9 November 2013

HR MANAGEMENT - Team-Building Exercises Using Creativity






Team-Building Exercises Using Creativity

by Audra Bianca, Demand Media
Team-building exercises bring employees together.


Your small business can use team-building exercises to form members into a cohesive group. Focus your team on specific goals or try a brainstorming session. You want individuals to share ideas so the team will become more effective in completing work activities. As the team leader, select the right exercise for the team's needs. No two teams are alike.

Bring an Idea

Focus your team on a topic by sharing it in advance of a brainstorming session. Set aside an hour or two when the team will brainstorm ideas in a conference room with a big white board, or bring along a pad of chart paper. If there are multiple topics to cover, set a limit for how much time you can spend on each topic, just as in a regular meeting. Let everyone know that their idea is a potential idea for the group to choose.

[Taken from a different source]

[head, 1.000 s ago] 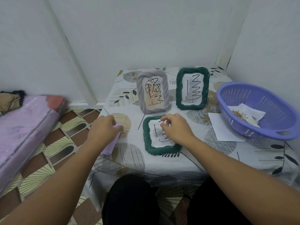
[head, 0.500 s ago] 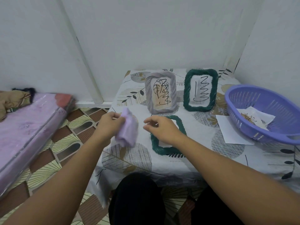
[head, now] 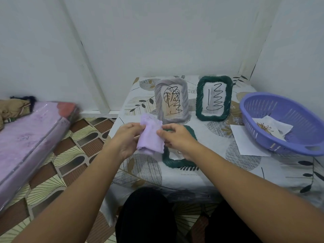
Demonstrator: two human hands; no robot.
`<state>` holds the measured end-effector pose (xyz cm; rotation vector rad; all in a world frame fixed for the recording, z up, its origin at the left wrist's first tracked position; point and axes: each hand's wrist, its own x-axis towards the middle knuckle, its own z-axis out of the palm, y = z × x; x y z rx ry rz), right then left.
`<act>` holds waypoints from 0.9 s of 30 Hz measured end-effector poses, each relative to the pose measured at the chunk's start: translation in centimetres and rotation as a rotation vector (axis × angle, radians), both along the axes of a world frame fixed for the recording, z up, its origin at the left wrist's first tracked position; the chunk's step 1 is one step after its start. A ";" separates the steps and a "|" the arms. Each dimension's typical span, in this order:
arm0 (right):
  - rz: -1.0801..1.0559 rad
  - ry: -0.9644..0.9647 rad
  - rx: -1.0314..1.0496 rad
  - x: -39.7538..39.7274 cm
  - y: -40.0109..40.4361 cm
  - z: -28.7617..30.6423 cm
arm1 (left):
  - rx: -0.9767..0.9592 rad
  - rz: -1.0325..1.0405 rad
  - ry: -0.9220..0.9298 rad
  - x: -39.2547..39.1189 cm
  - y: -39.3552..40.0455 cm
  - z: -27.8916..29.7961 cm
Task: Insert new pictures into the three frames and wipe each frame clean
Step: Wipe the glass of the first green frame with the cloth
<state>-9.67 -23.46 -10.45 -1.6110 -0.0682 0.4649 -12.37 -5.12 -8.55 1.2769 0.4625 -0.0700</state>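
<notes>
A folded lilac cloth (head: pixel 150 137) is held up over the table between both hands. My left hand (head: pixel 125 140) grips its left side and my right hand (head: pixel 177 138) pinches its right edge. Under my right hand a dark green frame (head: pixel 175 163) lies flat near the table's front edge, mostly hidden. Behind it a grey frame (head: pixel 171 100) with a leaf drawing stands upright, and a second dark green frame (head: pixel 214 98) with a zigzag drawing stands to its right.
A purple plastic basket (head: pixel 287 123) with a flower picture (head: pixel 270 128) inside sits at the right. A blank white sheet (head: pixel 245 144) lies beside it. The table (head: pixel 263 172) has a leaf-print cover. A pink mattress (head: pixel 26 137) lies on the patterned floor at left.
My left hand lifted the lilac cloth from the table's left edge up to the middle. My right hand left the flat green frame's picture and took the cloth's right edge.
</notes>
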 end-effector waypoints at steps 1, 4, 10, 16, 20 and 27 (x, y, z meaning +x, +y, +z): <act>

Open-Ended Brainstorming Session

Another approach that might work for a very cohesive team that needs to use the right brain is the open-ended brainstorming session. As the leader, present a clear idea for the team to develop into a detailed concept. For example, you might say that the team must create a company newsletter, and let them plan the design and content on their own.

Narrow Set of Limits

Sometimes it's necessary to give the team specific guidelines for a project in a written format, such as printed on paper or displayed on a PowerPoint slide. The team should be able to refer to your guidelines during any brainstorming session. It's important for the team to use combined resources to flesh out the project details in its own way. It's not about how the team gets to the details; it's about achieving the end result within your guidelines.

Text Message Translation Activity

Create a question and a clue for each group to solve in this team-building activity. Translate each clue into text message format using an online service. At the beginning, divide the team into groups of four to six members. Write down the cell phone number of a member from each group. Provide each group with a question. Then send each group a clue via the group member's phone number. Each team must work together to decode the text message and use it as a clue to find the answer to its assigned question.